Record set
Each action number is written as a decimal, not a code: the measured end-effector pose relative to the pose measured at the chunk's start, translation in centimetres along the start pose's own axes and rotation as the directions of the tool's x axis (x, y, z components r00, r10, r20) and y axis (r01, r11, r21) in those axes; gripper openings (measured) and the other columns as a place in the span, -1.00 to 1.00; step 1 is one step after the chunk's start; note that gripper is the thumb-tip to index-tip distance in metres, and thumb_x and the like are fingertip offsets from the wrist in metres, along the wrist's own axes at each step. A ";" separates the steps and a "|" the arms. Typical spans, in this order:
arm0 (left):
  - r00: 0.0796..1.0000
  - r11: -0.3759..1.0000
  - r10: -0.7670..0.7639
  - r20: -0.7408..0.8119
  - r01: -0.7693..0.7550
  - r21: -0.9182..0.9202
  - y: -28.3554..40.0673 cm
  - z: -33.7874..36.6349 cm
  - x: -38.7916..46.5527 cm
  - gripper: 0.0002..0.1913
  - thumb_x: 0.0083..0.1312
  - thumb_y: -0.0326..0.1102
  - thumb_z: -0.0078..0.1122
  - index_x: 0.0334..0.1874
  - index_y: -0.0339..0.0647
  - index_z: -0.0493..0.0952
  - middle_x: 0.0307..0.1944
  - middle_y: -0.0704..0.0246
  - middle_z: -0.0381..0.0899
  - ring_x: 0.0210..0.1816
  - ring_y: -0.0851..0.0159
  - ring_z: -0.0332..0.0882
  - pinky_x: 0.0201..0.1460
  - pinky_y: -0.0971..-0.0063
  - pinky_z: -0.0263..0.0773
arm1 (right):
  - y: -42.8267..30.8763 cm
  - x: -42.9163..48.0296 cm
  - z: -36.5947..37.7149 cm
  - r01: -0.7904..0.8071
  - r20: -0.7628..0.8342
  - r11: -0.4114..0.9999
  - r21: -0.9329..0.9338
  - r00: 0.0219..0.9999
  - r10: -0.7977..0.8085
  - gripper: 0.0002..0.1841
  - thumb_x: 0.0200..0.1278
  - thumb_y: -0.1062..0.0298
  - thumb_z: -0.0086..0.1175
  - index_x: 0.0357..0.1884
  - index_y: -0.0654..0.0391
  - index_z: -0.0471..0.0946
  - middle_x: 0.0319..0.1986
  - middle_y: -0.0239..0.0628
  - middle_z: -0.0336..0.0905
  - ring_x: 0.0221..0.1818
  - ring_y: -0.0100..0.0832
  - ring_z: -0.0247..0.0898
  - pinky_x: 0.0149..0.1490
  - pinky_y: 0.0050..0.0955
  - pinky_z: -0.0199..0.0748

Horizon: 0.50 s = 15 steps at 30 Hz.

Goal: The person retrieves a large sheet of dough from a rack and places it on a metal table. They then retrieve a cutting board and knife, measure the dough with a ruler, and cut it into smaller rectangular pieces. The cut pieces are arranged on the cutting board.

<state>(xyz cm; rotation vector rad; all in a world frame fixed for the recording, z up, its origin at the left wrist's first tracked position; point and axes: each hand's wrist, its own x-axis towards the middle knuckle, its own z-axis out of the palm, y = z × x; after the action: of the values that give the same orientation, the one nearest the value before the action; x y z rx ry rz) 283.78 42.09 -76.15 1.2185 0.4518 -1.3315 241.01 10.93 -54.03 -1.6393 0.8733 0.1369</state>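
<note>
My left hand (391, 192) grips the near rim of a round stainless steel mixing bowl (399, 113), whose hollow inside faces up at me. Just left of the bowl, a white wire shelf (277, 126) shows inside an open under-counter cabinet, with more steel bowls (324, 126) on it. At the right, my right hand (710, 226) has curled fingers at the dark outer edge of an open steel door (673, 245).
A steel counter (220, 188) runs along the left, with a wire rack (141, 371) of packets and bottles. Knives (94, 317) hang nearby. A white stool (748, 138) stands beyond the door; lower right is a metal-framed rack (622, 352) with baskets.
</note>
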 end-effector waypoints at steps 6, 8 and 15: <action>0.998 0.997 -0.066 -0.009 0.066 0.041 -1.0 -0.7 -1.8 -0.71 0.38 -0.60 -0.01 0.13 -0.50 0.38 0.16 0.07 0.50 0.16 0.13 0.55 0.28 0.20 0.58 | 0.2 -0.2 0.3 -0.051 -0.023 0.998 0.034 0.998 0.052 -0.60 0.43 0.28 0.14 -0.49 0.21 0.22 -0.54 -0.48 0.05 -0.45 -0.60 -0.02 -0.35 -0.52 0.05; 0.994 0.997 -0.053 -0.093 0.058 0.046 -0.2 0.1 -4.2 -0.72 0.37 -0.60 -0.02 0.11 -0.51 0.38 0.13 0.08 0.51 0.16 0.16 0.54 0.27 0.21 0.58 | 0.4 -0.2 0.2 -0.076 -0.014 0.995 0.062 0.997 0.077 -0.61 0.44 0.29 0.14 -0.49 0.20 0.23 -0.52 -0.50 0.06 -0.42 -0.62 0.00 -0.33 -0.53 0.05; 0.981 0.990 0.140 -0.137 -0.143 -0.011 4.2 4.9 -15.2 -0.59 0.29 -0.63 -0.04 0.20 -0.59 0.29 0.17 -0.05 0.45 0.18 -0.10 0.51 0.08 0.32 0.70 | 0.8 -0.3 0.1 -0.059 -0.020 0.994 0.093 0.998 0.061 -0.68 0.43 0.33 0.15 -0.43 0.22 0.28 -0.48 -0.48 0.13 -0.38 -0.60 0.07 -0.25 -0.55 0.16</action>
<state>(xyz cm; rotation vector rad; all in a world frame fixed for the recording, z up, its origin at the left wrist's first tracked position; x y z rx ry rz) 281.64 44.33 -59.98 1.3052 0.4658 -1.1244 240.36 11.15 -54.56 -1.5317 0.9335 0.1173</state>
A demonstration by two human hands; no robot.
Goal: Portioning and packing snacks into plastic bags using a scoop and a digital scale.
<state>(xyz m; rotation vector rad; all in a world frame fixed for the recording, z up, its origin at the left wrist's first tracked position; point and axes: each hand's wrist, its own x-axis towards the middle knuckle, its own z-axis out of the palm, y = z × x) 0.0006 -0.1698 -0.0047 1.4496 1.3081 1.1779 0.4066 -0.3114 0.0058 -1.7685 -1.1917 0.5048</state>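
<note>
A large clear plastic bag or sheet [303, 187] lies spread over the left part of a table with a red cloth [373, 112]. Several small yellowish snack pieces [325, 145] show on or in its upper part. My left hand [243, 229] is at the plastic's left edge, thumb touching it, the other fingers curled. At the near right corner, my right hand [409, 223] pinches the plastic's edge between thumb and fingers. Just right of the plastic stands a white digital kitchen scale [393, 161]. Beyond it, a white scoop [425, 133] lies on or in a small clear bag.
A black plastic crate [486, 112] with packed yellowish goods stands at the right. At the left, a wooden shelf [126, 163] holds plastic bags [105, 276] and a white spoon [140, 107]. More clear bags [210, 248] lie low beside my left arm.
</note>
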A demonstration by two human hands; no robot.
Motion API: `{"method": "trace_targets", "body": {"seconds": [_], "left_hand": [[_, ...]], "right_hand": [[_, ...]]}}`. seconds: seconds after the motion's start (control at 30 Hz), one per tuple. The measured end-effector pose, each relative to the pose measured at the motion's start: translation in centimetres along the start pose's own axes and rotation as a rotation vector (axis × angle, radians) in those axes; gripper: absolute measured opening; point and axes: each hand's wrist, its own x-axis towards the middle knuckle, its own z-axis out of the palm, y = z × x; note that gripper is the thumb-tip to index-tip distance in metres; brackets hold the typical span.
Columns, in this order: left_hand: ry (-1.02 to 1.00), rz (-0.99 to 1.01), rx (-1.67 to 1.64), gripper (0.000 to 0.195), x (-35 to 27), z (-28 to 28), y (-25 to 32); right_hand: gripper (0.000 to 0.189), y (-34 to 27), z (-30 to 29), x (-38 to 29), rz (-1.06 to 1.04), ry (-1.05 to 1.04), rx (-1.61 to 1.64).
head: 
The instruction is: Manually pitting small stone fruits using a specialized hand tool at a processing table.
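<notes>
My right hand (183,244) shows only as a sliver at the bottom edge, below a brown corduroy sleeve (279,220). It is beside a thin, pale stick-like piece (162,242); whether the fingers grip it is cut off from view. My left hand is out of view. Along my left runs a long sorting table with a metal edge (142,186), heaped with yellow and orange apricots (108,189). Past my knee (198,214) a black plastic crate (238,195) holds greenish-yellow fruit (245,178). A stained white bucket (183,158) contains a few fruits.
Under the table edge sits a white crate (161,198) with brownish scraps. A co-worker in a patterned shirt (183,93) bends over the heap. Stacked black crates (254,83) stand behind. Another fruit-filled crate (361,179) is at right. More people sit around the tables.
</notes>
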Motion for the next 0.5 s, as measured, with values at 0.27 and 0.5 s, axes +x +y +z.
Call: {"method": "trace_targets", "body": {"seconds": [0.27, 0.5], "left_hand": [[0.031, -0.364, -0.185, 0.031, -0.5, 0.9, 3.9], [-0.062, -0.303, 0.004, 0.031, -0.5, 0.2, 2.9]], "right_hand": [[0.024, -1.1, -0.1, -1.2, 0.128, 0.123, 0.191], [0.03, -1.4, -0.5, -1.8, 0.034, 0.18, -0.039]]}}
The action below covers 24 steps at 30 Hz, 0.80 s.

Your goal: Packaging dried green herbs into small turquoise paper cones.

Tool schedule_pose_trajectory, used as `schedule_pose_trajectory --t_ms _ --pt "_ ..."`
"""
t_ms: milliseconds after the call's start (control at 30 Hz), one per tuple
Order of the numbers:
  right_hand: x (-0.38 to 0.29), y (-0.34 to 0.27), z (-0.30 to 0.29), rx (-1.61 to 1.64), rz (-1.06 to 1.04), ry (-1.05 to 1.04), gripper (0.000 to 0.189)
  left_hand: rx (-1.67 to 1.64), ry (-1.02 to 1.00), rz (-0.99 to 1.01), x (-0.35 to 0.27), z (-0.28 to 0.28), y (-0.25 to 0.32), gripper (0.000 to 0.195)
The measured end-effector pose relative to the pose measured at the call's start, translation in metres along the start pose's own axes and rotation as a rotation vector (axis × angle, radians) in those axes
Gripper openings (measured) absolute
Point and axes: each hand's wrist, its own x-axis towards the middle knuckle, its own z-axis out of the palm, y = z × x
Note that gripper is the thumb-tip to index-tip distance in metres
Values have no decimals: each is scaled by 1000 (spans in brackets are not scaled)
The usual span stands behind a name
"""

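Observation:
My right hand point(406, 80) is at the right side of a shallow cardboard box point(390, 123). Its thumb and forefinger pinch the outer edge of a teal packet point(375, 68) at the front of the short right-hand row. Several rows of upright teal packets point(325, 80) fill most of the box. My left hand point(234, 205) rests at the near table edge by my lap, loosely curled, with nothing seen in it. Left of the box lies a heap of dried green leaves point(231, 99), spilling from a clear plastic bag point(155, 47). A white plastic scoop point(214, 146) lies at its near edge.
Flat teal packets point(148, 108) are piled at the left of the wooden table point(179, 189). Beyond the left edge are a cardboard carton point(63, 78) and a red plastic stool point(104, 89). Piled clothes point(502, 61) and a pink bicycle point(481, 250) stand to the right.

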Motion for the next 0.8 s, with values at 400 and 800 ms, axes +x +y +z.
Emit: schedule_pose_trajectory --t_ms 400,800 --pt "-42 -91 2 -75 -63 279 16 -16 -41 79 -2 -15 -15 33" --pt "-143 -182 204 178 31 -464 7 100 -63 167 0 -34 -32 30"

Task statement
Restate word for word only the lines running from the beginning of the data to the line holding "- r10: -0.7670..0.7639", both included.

Exercise result
Each action number is written as a decimal, not a code: the measured end-effector pose relative to the pose measured at the chunk's start, translation in centimetres along the start pose's own axes and rotation as the directions of the tool's x axis (x, y, z components r00, r10, r20) and y axis (r01, r11, r21) in those axes; gripper openings (measured) and the other columns as a place in the span, -1.00 to 1.00; step 1 is one step after the chunk's start; note that gripper is the thumb-tip to index-tip distance in metres, and thumb_x and the like are fingertip offsets from the wrist in metres, along the wrist's own axes at each step. A ";" separates the steps and a "|" the arms. Typical spans, in this order:
arm0 (left):
  - r00: 0.0796..1.0000
  - r11: -0.3759..1.0000
  - r10: -0.7670..0.7639

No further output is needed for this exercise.